The February jobs report could be the final piece of the puzzle as the Federal Reserve prepares to meet next week to discuss whether to raise interest rates for the first time this year. The coordinated comments from Fed policy makers is recent weeks has been like interest rate hike roadshow, with officials clearly determined to sell the idea to the markets ahead of the meeting. Markets until that point had completely written off such a scenario but have since responded to the barrage of hawkish commentary from Fed officials.
Given the recent efforts from policy makers, I think the jobs report today will be largely irrelevant when it comes to the discussion on interest rates next week. The figures today will literally have to be terrible in order for the Fed to consider postponing a hike that has only been made possible because of their determination that it could happen. The possible credibility cost is great enough that the Fed will not want to disappoint unless it feels it absolutely necessary.
What’s more, the ADP number on Wednesday would suggest there’s nothing to worry about.

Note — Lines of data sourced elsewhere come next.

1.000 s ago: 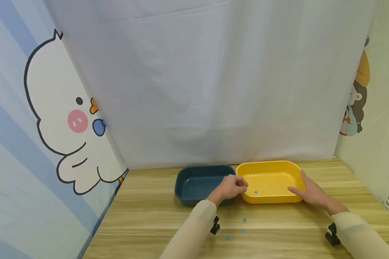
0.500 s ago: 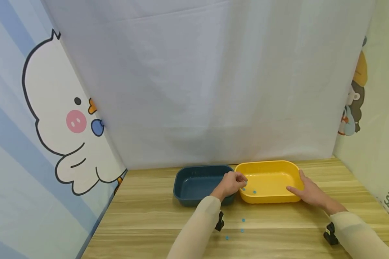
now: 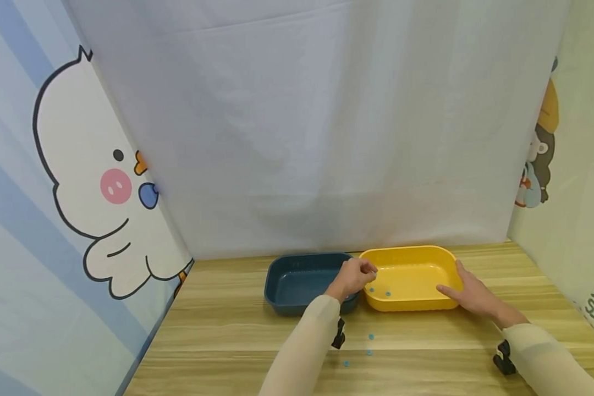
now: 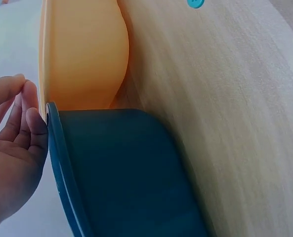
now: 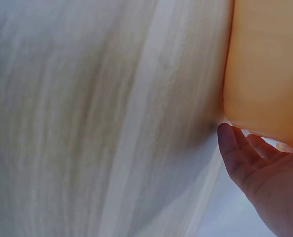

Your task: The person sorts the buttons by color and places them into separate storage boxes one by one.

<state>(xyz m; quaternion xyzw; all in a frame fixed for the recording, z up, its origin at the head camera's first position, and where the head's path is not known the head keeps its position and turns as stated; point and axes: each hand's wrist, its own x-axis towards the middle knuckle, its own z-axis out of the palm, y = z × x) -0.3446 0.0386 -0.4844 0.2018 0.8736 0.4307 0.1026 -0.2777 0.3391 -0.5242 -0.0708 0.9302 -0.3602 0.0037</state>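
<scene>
My left hand [image 3: 353, 276] is over the inner ends of the two trays, thumb and forefinger pinched together on a small blue button [image 3: 374, 274]. In the left wrist view the fingertips meet just above the rims. Inside the yellow tray [image 3: 411, 305] lie a blue button [image 3: 372, 290] and another button [image 3: 388, 293], both near its left end. My right hand [image 3: 475, 291] holds the right end of that tray, thumb over the inside and fingers along the outer wall. Part of the dark blue tray [image 3: 289, 309] is hidden behind my left hand.
On the wooden table [image 3: 218, 341], in front of the trays, lie a blue button [image 3: 371, 336], a second button [image 3: 369, 352] and a third button [image 3: 346, 363]. A grey-white curtain [image 3: 297, 137] hangs close behind the trays.
A second blue button has appeared in the yellow tray, under my left fingertips. My left hand has risen slightly with its fingers still pinched. The right hand keeps its hold on the tray.
</scene>
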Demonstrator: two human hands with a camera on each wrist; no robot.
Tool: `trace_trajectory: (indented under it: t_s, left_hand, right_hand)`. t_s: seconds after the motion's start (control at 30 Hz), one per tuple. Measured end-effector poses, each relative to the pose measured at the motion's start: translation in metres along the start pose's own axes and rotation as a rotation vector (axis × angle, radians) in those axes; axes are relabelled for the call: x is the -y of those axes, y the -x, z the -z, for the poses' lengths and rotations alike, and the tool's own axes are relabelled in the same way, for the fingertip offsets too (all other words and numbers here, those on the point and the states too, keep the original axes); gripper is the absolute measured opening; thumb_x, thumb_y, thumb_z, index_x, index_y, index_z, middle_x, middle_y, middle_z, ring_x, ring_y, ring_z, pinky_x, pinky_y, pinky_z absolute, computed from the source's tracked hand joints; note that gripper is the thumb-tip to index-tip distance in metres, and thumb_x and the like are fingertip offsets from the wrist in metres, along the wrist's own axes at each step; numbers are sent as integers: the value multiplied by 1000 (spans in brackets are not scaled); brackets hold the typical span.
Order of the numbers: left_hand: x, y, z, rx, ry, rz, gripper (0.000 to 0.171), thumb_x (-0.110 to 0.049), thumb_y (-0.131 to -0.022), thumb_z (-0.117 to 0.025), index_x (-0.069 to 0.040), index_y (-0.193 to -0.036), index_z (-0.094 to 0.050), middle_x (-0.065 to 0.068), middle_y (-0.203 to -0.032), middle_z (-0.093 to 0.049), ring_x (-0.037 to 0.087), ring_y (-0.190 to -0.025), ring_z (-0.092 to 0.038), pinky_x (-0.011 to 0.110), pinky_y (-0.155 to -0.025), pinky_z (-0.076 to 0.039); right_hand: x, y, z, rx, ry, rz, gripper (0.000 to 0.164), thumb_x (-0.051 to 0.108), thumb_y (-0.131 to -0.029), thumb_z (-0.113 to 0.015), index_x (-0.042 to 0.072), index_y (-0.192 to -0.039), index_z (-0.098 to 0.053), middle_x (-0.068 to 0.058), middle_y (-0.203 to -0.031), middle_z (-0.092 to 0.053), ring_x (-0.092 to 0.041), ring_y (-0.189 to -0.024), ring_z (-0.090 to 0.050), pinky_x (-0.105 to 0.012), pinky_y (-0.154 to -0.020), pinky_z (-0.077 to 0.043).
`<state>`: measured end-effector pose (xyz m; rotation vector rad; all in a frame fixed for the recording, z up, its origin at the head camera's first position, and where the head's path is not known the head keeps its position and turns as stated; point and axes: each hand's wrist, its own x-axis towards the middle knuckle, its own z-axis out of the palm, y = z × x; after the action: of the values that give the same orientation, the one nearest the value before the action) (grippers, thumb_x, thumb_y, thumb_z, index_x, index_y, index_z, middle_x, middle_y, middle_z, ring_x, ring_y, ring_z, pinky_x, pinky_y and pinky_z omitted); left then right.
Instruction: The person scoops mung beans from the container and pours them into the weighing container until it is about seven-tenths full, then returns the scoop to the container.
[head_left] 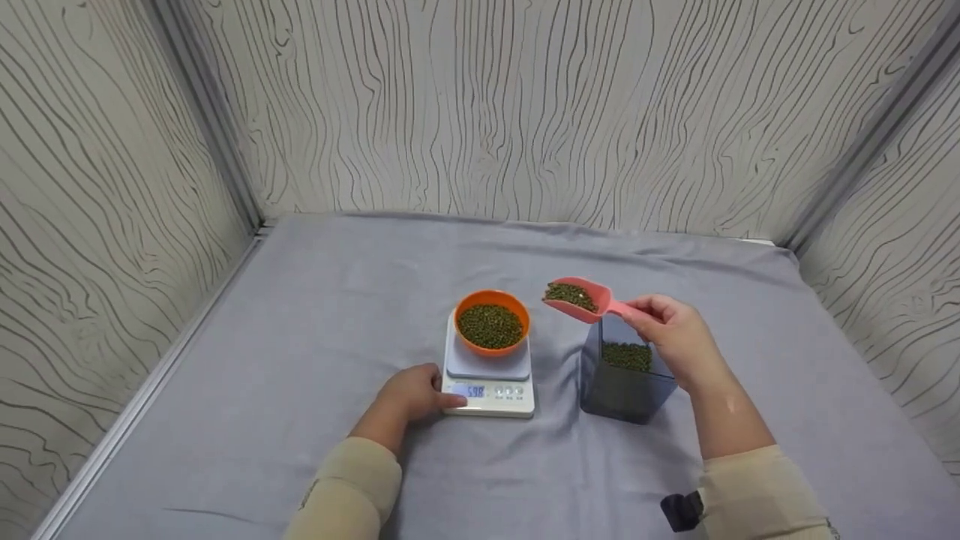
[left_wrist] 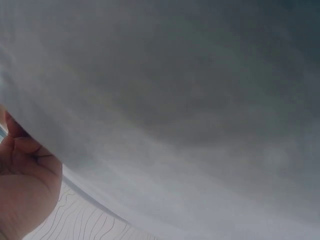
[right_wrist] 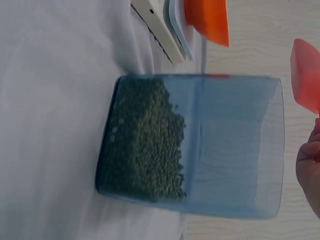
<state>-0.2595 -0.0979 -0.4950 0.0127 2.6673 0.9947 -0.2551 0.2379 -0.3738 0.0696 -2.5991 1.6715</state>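
My right hand (head_left: 675, 334) pinches the handle of a pink scoop (head_left: 600, 296) heaped with small green beans, mung beans by their look. Below it stands a clear bluish plastic container (right_wrist: 235, 145), part filled with the same beans (right_wrist: 145, 145). To the left, an orange bowl (head_left: 459, 330) of green beans sits on the platform of a white kitchen scale (head_left: 487, 409), whose lit display shows digits like 598. My left hand (head_left: 412, 391) holds the scale's front left corner, thumb laid over the panel beside the display. In the left wrist view that hand (left_wrist: 30, 185) shows only at the edge.
A wrinkled grey cloth (head_left: 337, 300) covers the table. Wood-grain patterned panels (head_left: 480, 112) rise behind and at both sides. A small black device (head_left: 681, 512) sits at the right sleeve (head_left: 761, 491).
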Motion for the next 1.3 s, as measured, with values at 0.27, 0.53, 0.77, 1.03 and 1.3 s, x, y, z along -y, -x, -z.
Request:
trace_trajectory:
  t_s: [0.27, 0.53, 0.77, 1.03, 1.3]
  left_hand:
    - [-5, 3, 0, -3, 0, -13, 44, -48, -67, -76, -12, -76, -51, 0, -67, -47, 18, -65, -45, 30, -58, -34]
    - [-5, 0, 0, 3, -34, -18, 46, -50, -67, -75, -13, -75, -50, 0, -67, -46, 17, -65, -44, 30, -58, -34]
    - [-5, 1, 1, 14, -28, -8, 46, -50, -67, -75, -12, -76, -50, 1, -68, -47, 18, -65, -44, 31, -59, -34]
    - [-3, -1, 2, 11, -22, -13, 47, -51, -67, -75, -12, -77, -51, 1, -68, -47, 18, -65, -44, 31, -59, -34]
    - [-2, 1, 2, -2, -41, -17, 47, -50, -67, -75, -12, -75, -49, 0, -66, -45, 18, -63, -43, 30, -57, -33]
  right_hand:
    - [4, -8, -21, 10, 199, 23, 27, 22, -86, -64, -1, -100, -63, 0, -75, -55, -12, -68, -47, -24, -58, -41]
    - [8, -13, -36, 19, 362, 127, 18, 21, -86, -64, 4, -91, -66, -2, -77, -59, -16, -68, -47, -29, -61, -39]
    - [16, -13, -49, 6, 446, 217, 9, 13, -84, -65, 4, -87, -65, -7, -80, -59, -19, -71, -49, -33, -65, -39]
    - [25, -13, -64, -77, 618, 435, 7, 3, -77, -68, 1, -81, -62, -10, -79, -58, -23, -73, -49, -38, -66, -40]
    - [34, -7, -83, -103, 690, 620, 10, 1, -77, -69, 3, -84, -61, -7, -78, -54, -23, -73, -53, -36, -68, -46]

While this isn’t always a great estimate of the NFP number, it does tend to be a decent indicator of market expectations being either way too high or low and coming in more than 100,000 above expectations certainly falls in that bracket. A lot of people will have raised their expectations on the back of the ADP release but even if NFP now fails to live up to them, I very much doubt it will be bad enough to cast doubt on a rate hike next week which should offer support for the US dollar.
Other aspects of the report are arguably more important, such as average hourly earnings which tend to rise when the labour market is as tight as the unemployment number would suggest. Earnings have been steadily rising over the last two years but are still doing so at a slower pace than the Fed would like and expect if inflation is going to rise in line with its expectations. The stubbornly low participation rate may go some way to explaining this along with other structural issues but I think the central bank will be comfortable as long as the direction of travel continues as it has since the start of 2015.
Brent and WTI crude is paring losses today having suffered considerable losses over the last few days. It would appear the substantial long speculative positions have been pared back over the last 48 hours which may bring some stability back to the market but ultimately, what’s happened is a worrying sign for oil and more importantly, those countries that have agreed to cut production in order to support prices. An extension beyond the middle of the year appears to be required to prevent oil slipping further but this is far from guaranteed with Saudi Arabia appearing to lose it patience and non-OPEC compliance not seeming to match that of OPEC members.